I’m very involved in recreating for my students some aspects of things that have been lost.  The culture has changed, we’re not in 1960 any more. So we have to consider the conditions that created the music, whether it was jazz, Cuban, or rock n’ roll. Those situations are gone and we don’t want to go back to 1945 – I wouldn’t want this generation to go through what musicians dealt with then [poverty, the ghetto, violence, hard drugs] – so we have to come up with alternatives.  For me, teaching music is partly about talking about the things that interest you. I look at the social elements, the culture and the life under which the music flourished – the music itself encompasses all that, if you read enough into it.  You’re right – I’m oriented toward having a historical base under what I do.  I’d have been a historian, if not a musician.  It’s important to understand not just the notes but where the notes came from. 
The music conservatory in the ‘70s had a very loose atmosphere compared to what goes on today.  But I think young musicians are looking for the same things I was – you know what’s happening and you seek it out.  I looked for the music I wanted, in the places I knew it was.  I don’t have a PhD, but I’m supervising five doctoral candidates.

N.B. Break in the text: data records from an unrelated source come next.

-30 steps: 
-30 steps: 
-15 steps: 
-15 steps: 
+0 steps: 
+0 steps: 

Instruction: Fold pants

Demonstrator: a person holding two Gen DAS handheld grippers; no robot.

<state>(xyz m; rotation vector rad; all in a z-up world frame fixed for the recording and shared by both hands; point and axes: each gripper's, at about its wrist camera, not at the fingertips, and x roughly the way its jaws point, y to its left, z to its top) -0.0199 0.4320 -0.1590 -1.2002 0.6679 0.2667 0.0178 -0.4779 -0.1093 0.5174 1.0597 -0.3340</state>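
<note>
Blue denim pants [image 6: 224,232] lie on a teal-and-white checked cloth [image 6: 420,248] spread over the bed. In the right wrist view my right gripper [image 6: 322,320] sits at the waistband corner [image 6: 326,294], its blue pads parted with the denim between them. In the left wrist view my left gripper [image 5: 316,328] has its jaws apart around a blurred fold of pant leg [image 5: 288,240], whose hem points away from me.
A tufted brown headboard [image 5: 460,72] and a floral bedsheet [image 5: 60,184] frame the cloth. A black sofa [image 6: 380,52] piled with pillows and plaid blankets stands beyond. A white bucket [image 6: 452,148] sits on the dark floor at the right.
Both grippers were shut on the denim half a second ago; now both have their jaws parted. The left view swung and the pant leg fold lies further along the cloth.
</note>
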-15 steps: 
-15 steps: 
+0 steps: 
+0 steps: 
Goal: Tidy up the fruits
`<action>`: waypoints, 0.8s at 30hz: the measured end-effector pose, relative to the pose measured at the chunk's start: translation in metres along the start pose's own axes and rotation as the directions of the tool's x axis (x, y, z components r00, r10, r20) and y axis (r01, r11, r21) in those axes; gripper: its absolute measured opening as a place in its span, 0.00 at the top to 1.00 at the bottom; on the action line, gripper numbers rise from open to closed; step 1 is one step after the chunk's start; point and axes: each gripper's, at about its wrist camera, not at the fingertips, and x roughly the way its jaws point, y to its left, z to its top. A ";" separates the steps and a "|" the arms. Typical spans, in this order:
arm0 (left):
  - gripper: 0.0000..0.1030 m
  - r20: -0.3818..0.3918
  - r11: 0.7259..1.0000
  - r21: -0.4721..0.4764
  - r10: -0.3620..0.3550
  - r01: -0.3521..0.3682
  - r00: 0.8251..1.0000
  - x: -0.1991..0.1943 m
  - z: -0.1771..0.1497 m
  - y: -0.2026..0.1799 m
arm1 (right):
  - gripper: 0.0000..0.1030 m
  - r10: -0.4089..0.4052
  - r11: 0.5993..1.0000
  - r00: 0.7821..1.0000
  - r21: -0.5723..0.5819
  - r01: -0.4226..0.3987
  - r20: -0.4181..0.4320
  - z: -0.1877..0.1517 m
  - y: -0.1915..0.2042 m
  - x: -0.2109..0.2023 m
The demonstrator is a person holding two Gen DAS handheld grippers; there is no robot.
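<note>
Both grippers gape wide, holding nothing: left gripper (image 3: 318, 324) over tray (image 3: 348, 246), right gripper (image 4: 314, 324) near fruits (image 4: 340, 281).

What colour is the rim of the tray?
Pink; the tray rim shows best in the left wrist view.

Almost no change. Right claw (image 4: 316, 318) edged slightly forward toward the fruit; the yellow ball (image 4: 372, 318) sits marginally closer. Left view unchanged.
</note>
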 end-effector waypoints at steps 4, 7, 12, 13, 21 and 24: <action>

I feel like I have to be a Zen master – give ‘em the questions they have to ponder.  They’re all different as players.  Some come in with a lot of experience – I’ve got a piano player who’s out working with Arturo Sandoval right now.  Others are really good, but they haven’t done anything.  They have some interesting topics for their dissertations, but the dissertation’s not enough.  You gotta go out and make a record and make it good enough to get played on the radio and make yourself a little name, or else you go right from school into teaching.  There’s too much competition for that – too many guys like me looking for those jobs.  You gotta bring the street back into it. 
What’s the street?  It’s just a community of practice; it’s not about what you do on the street, it’s about the abilities you get from that way of getting to the music. 
So in the academy it’s about what happens on the bandstand – you have to bring the bandstand back into the classroom.  I get an ensemble of kids to play my music.  I help them work on it, but they’re in my band and I expect them to make me sound good – I don’t want to suffer, so they must play well. 

CulturalOyster: You’re doing a short residency here on campus, and then performing with the UW Jazz Orchestra and the UW Honors Jazz Band at the end.  So as I understand it it’s just you, no sidemen on this trip.  Can you really get a group of students ready to perform with you in four days?

Lynch: I believe I’ll have some help.  I’ve sent my music out in advance – I’m sure they’re rehearsing.  I know Johannes [Wallman, director of the UW-Madison School of Music Jazz Studies program] – I know he’s a very estimable educator and a fine musician and he’ll be taking care of business.  And four days is beautiful, you can get a lot out of that experience.  It’ll give everyone the stimulus to play their best, not just for me but for themselves.  It’s always the art of the possible, for all of us. I think it’s gonna be a lot of fun, and I’ve heard good things about the program and how it’s expanding.  I’m looking forward to it.